Below are records to write out exactly; drop the pictures when you do.

*** Opening PROVIDED DATA ***

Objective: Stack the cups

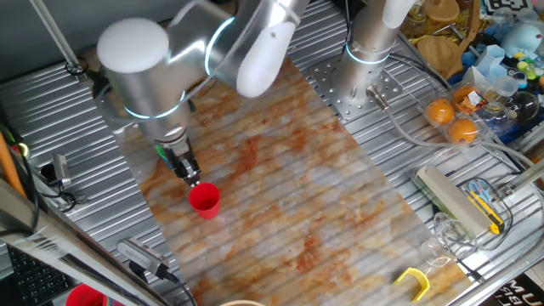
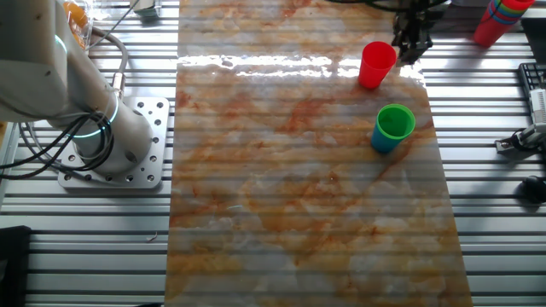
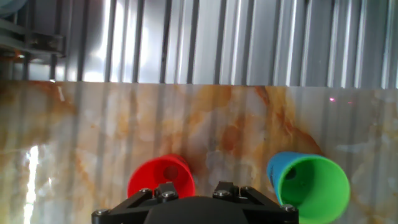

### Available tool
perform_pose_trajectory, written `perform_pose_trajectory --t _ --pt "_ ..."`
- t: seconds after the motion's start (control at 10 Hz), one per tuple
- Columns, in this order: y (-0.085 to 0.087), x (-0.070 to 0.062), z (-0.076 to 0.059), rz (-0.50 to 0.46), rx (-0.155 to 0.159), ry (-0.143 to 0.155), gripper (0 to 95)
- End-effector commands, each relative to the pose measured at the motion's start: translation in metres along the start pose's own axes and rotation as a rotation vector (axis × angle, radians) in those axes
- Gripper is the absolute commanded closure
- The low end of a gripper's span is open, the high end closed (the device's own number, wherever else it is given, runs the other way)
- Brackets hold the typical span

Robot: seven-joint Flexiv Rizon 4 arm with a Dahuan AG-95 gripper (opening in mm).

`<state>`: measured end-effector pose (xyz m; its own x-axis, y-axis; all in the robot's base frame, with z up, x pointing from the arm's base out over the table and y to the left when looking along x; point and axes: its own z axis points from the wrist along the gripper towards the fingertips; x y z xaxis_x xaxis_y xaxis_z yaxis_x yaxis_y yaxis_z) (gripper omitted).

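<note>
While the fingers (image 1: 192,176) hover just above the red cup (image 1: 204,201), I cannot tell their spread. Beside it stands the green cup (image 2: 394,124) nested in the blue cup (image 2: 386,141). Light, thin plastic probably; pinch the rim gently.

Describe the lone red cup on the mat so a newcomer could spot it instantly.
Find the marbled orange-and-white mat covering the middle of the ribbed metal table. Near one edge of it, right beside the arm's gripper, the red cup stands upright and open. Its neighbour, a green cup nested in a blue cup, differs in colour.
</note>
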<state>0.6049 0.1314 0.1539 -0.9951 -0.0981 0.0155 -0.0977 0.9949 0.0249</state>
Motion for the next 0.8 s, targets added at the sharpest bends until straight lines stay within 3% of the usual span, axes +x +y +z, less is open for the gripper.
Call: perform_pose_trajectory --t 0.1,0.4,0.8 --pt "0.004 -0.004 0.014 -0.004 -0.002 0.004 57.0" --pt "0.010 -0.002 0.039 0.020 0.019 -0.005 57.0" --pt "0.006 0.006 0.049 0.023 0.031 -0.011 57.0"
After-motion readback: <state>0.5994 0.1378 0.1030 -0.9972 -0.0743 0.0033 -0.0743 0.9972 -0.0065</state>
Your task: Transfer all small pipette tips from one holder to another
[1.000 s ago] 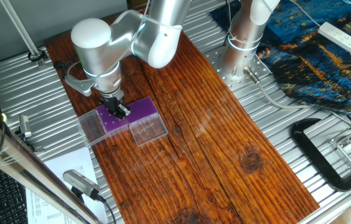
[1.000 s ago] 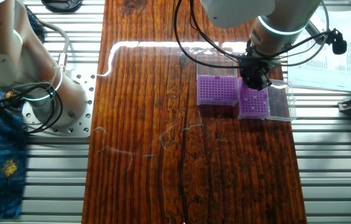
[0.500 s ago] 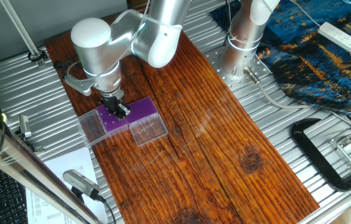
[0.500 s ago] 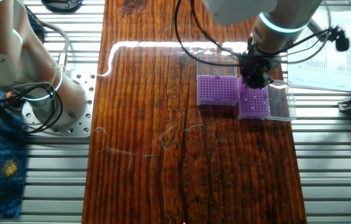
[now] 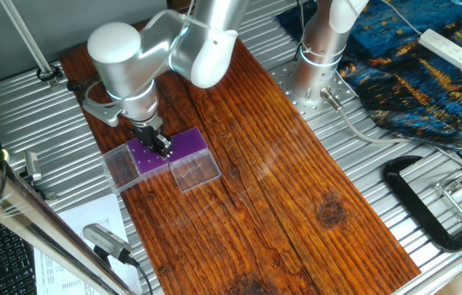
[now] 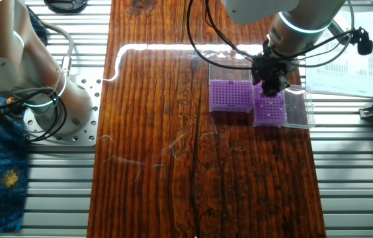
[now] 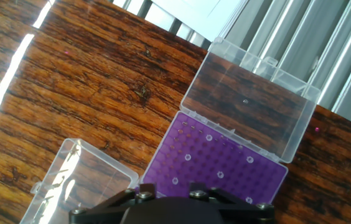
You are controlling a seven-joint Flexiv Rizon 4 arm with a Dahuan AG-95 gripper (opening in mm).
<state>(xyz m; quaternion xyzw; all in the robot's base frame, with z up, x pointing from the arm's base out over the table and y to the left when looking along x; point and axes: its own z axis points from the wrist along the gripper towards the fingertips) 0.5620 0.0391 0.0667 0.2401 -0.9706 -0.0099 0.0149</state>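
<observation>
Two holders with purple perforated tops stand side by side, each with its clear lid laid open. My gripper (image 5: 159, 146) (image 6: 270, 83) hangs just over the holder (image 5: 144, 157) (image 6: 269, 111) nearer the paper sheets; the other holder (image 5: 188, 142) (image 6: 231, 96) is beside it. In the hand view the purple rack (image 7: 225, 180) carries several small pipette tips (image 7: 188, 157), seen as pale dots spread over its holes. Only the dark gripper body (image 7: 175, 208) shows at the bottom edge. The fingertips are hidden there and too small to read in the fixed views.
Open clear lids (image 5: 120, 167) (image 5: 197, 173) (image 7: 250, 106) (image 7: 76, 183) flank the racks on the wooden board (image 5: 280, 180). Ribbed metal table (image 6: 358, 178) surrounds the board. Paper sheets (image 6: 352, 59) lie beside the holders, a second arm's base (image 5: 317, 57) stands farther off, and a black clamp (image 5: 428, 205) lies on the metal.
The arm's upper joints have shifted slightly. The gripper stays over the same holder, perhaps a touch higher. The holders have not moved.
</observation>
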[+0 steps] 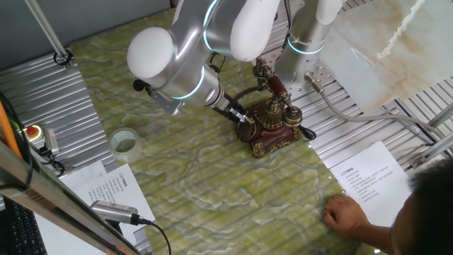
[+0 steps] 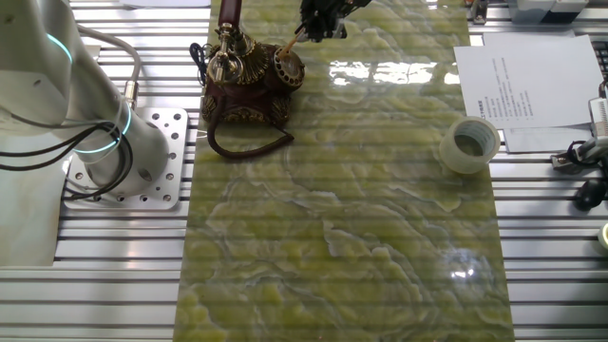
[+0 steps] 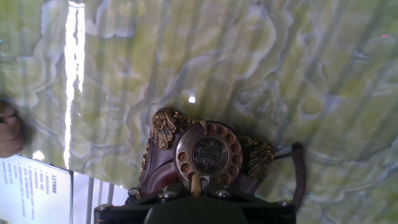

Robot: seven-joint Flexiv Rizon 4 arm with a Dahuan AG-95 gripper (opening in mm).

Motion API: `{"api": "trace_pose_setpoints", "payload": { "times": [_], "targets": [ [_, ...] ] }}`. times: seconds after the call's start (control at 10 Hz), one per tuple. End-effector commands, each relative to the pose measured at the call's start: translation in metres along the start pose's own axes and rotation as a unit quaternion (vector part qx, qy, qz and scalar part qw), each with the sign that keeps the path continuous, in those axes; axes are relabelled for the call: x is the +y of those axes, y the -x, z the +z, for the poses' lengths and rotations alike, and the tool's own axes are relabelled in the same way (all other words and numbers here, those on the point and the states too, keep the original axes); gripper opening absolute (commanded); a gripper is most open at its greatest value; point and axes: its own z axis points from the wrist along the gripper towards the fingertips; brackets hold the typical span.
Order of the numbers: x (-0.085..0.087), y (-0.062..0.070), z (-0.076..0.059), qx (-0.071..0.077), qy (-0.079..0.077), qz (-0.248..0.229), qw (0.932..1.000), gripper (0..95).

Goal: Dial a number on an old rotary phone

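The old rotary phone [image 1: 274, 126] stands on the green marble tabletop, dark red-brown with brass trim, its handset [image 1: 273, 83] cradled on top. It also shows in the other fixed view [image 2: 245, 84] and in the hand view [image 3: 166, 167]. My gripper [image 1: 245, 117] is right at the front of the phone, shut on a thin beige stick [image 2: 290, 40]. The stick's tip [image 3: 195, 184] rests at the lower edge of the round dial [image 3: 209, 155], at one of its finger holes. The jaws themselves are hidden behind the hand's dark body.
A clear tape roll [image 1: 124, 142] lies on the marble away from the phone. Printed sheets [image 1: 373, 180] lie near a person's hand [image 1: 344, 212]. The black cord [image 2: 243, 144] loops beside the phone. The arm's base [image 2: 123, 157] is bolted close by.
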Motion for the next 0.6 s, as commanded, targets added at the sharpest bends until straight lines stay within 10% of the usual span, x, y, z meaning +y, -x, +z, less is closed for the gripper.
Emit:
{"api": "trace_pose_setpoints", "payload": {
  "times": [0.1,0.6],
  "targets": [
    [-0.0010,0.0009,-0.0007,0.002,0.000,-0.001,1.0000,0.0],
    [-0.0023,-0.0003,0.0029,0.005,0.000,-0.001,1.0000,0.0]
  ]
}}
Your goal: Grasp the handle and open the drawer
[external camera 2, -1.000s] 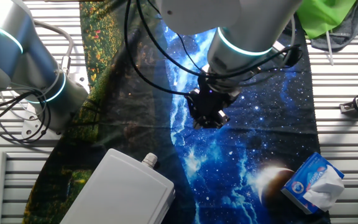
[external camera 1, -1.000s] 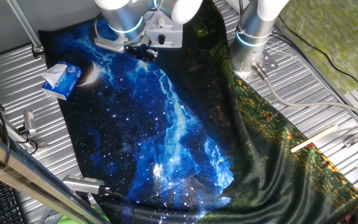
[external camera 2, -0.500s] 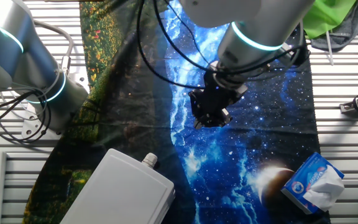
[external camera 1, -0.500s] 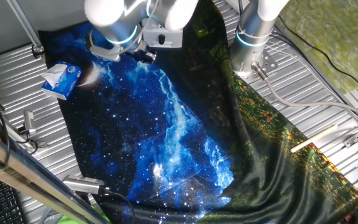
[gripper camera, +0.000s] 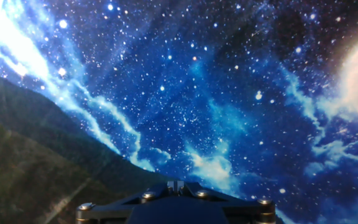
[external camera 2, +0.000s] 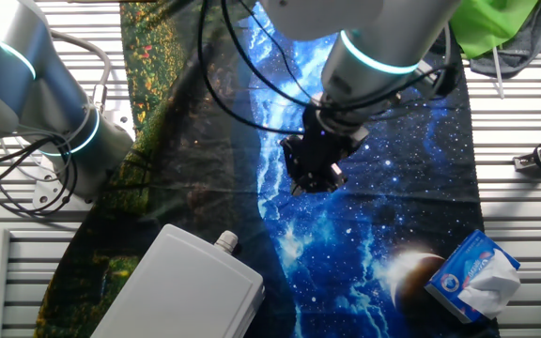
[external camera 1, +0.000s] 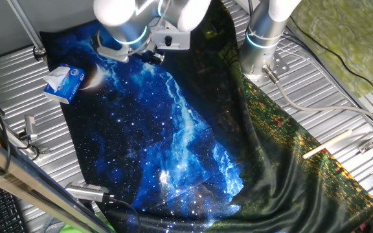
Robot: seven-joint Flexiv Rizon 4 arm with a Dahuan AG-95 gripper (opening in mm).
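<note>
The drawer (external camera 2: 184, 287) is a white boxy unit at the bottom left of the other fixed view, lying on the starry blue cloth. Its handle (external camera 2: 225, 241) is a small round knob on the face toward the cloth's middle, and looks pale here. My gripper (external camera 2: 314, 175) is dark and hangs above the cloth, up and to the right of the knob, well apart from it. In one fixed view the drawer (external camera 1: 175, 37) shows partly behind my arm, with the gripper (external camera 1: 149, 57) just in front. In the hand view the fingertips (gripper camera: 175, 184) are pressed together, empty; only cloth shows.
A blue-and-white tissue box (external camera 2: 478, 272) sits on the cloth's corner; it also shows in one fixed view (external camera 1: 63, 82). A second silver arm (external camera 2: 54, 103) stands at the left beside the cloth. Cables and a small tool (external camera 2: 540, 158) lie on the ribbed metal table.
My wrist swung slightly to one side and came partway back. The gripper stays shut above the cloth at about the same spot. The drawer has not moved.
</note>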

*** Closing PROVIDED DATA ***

__TASK ANSWER__:
Objective: Stack the cups


### Available tool
perform_pose_trajectory, written `perform_pose_trajectory --t _ --pt "_ ..."`
- t: seconds after the motion's start (control at 10 Hz), one per tuple
- Columns, in this order: y (-0.085 to 0.087), x (-0.070 to 0.062), z (-0.076 to 0.059), rz (-0.50 to 0.46), rx (-0.155 to 0.159), ry (-0.143 to 0.155), gripper (0 to 95)
- End-effector commands, each relative to the pose measured at the motion's start: translation in metres along the start pose's own axes and rotation as a rotation vector (axis × angle, radians) in those axes
- Gripper is the absolute commanded closure
- The low end of a gripper's span is open, the high end closed (the device's own number, wherever else it is given, runs the other way)
- Brackets hold the typical span

Robot: seven-joint Flexiv Rizon 4 arm with a Dahuan AG-95 gripper (opening in mm).

`<state>`: measured end-effector pose (xyz m; its own x-axis, y-axis; all in the robot's base frame, with z up, x pointing from the arm's base out over the table and y to the left when looking along x; point and axes: its own z axis points from the wrist along the gripper towards the fingertips; x y z xaxis_x xaxis_y xaxis_z yaxis_x yaxis_y yaxis_z) (gripper omitted).

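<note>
While the fingers (image 1: 192,176) hover just above the red cup (image 1: 204,201), I cannot tell their spread. Beside it stands the green cup (image 2: 394,124) nested in the blue cup (image 2: 386,141). Light, thin plastic probably; pinch the rim gently.

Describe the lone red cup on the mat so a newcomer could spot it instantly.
Find the marbled orange-and-white mat covering the middle of the ribbed metal table. Near one edge of it, right beside the arm's gripper, the red cup stands upright and open. Its neighbour, a green cup nested in a blue cup, differs in colour.
</note>
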<state>0.6049 0.1314 0.1539 -0.9951 -0.0981 0.0155 -0.0977 0.9949 0.0249</state>
Motion for the next 0.8 s, targets added at the sharpest bends until straight lines stay within 3% of the usual span, axes +x +y +z, less is open for the gripper.
Call: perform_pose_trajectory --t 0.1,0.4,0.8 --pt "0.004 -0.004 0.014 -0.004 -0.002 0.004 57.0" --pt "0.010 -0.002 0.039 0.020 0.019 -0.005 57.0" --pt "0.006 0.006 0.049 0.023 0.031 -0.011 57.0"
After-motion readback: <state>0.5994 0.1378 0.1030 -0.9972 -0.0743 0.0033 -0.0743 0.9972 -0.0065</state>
Your task: Transfer all small pipette tips from one holder to another
[1.000 s ago] 
[1.000 s ago] 
[0.500 s ago] 
[0.500 s ago] 
[now] 
[now] 
[now] 
You are controlling a seven-joint Flexiv Rizon 4 arm with a Dahuan AG-95 gripper (opening in mm).
<state>(xyz m; quaternion xyzw; all in the robot's base frame, with z up, x pointing from the arm's base out over the table and y to the left when looking along x; point and axes: its own z axis points from the wrist along the gripper towards the fingertips) 0.5620 0.0391 0.0667 0.2401 -0.9706 -0.0099 0.0149</state>
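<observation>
Two holders with purple perforated tops stand side by side, each with its clear lid laid open. My gripper (image 5: 159, 146) (image 6: 270, 83) hangs just over the holder (image 5: 144, 157) (image 6: 269, 111) nearer the paper sheets; the other holder (image 5: 188, 142) (image 6: 231, 96) is beside it. In the hand view the purple rack (image 7: 225, 180) carries several small pipette tips (image 7: 188, 157), seen as pale dots spread over its holes. Only the dark gripper body (image 7: 175, 208) shows at the bottom edge. The fingertips are hidden there and too small to read in the fixed views.
Open clear lids (image 5: 120, 167) (image 5: 197, 173) (image 7: 250, 106) (image 7: 76, 183) flank the racks on the wooden board (image 5: 280, 180). Ribbed metal table (image 6: 358, 178) surrounds the board. Paper sheets (image 6: 352, 59) lie beside the holders, a second arm's base (image 5: 317, 57) stands farther off, and a black clamp (image 5: 428, 205) lies on the metal.
The arm's upper joints have shifted slightly. The gripper stays over the same holder, perhaps a touch higher. The holders have not moved.
</observation>
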[+0 steps] 
[+0 steps] 
[+0 steps] 

Robot: seven-joint Flexiv Rizon 4 arm with a Dahuan AG-95 gripper (opening in mm).

Motion API: `{"api": "trace_pose_setpoints", "payload": { "times": [_], "targets": [ [_, ...] ] }}`. times: seconds after the call's start (control at 10 Hz), one per tuple. End-effector commands, each relative to the pose measured at the call's start: translation in metres along the start pose's own axes and rotation as a unit quaternion (vector part qx, qy, qz and scalar part qw), each with the sign that keeps the path continuous, in those axes; axes are relabelled for the call: x is the +y of those axes, y the -x, z the +z, for the poses' lengths and rotations alike, and the tool's own axes are relabelled in the same way (all other words and numbers here, those on the point and the states too, keep the original axes); gripper opening absolute (commanded); a gripper is most open at its greatest value; point and axes: its own z axis points from the wrist along the gripper towards the fingertips; brackets hold the typical span.
Order of the numbers: x (-0.085..0.087), y (-0.062..0.070), z (-0.076..0.059), qx (-0.071..0.077), qy (-0.079..0.077), qz (-0.248..0.229), qw (0.932..1.000), gripper (0..95).

Goal: Dial a number on an old rotary phone

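The old rotary phone [image 1: 274, 126] stands on the green marble tabletop, dark red-brown with brass trim, its handset [image 1: 273, 83] cradled on top. It also shows in the other fixed view [image 2: 245, 84] and in the hand view [image 3: 166, 167]. My gripper [image 1: 245, 117] is right at the front of the phone, shut on a thin beige stick [image 2: 290, 40]. The stick's tip [image 3: 195, 184] rests at the lower edge of the round dial [image 3: 209, 155], at one of its finger holes. The jaws themselves are hidden behind the hand's dark body.
A clear tape roll [image 1: 124, 142] lies on the marble away from the phone. Printed sheets [image 1: 373, 180] lie near a person's hand [image 1: 344, 212]. The black cord [image 2: 243, 144] loops beside the phone. The arm's base [image 2: 123, 157] is bolted close by.
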Motion for the next 0.6 s, as commanded, targets added at the sharpest bends until straight lines stay within 10% of the usual span, x, y, z meaning +y, -x, +z, less is closed for the gripper.
Emit:
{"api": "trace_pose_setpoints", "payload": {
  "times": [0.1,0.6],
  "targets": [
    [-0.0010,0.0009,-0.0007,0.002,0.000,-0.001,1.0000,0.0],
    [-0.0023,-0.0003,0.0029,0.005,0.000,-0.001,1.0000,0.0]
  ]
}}
Your goal: Grasp the handle and open the drawer
[external camera 2, -1.000s] 
[external camera 1, -1.000s] 
[external camera 2, -0.500s] 
[external camera 1, -0.500s] 
[gripper camera, +0.000s] 
[external camera 2, +0.000s] 
[external camera 1, +0.000s] 
Robot: seven-joint Flexiv Rizon 4 arm with a Dahuan AG-95 gripper (opening in mm).
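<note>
The drawer (external camera 2: 184, 287) is a white boxy unit at the bottom left of the other fixed view, lying on the starry blue cloth. Its handle (external camera 2: 225, 241) is a small round knob on the face toward the cloth's middle, and looks pale here. My gripper (external camera 2: 314, 175) is dark and hangs above the cloth, up and to the right of the knob, well apart from it. In one fixed view the drawer (external camera 1: 175, 37) shows partly behind my arm, with the gripper (external camera 1: 149, 57) just in front. In the hand view the fingertips (gripper camera: 175, 184) are pressed together, empty; only cloth shows.
A blue-and-white tissue box (external camera 2: 478, 272) sits on the cloth's corner; it also shows in one fixed view (external camera 1: 63, 82). A second silver arm (external camera 2: 54, 103) stands at the left beside the cloth. Cables and a small tool (external camera 2: 540, 158) lie on the ribbed metal table.
My wrist swung slightly to one side and came partway back. The gripper stays shut above the cloth at about the same spot. The drawer has not moved.
</note>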

There is no more to add to the answer.